**Work task:** Your answer consists of the lines in the data that contain "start". Copy each of them.

**Dataset section:**
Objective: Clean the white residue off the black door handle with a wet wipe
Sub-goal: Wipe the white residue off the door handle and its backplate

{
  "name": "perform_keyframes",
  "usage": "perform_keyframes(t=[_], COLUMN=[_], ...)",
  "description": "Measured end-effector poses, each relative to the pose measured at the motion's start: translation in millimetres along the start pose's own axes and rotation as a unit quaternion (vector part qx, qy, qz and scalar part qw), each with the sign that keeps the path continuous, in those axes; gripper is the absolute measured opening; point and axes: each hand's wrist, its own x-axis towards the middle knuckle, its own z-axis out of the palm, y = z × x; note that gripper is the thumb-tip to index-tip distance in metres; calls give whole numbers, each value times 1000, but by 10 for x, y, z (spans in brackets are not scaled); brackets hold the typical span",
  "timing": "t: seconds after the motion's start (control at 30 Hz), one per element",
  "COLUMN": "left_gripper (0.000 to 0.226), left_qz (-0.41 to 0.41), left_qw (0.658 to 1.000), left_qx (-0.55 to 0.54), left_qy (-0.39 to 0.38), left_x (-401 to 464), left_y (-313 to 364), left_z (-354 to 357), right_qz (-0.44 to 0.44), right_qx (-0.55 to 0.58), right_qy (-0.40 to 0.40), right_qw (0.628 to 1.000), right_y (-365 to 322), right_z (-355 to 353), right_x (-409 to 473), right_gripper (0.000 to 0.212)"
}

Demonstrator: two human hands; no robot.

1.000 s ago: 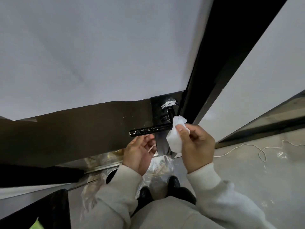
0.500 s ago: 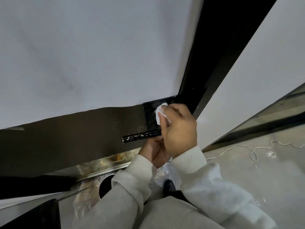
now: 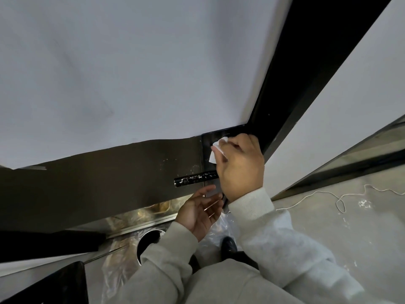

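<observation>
The black door handle (image 3: 195,179) sticks out to the left from a black plate (image 3: 207,141) on the door, and white flecks show along its bar. My right hand (image 3: 240,165) covers the handle's inner end and the plate, and it grips a white wet wipe (image 3: 215,150) pressed against the plate's upper part. My left hand (image 3: 200,210) hovers just below the handle with relaxed fingers, palm up, holding nothing. The handle's base is hidden behind my right hand.
A black door frame (image 3: 306,73) runs diagonally up to the right. On the grey floor lie a thin white cord (image 3: 328,194) at right and clear plastic sheeting (image 3: 219,229) near my black shoe (image 3: 229,243). A round dark opening (image 3: 149,242) sits below left.
My right hand rose with the wipe from beside the handle's neck onto the plate, covering the white smear. My left hand dropped slightly and its fingers now spread open below the handle.
</observation>
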Motion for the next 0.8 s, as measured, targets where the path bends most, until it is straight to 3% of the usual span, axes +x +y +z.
perform_keyframes(t=[0.27, 0.4, 0.57, 0.7, 0.8], left_gripper=[41, 35, 32, 26, 36], left_qz=[-10, -12, 6, 79, 142], left_qw=[1000, 999, 998, 996, 989], left_qx=[24, 30, 56, -5, -39], left_qy=[7, 12, 33, 36, 2], left_x=[-176, -208, -172, -133, -254], left_y=[-18, 36, 109, 265, 437], left_z=[-167, -264, -205, -63, 51], right_qz=[130, 73, -12, -79, -85], right_qx=[15, 33, 2, 51, 53], right_qy=[28, 74, 60, 35, 31], right_qw=[991, 994, 998, 995, 994], right_y=[41, -72, -95, -27, 22], right_z=[-66, 38, 107, 136, 114], right_x=[19, -15, -40, 29, 22], right_gripper=[34, 23, 11, 27, 20])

**Reply to the exercise:**
  "description": "Measured end-effector poses, each relative to the pose measured at the motion's start: translation in millimetres along the start pose's own axes and rotation as a unit quaternion (vector part qx, qy, qz and scalar part qw), each with the sign that keeps the path continuous, in those axes; gripper is the absolute measured opening; point and axes: each hand's wrist, its own x-axis towards the middle knuckle, its own z-axis out of the palm, y = z × x; note that gripper is the thumb-tip to index-tip distance in metres; calls give whole numbers, each value times 1000, but by 10 for x, y, z (spans in brackets are not scaled); brackets hold the typical span",
  "timing": "t: seconds after the motion's start (control at 30 Hz), one per element",

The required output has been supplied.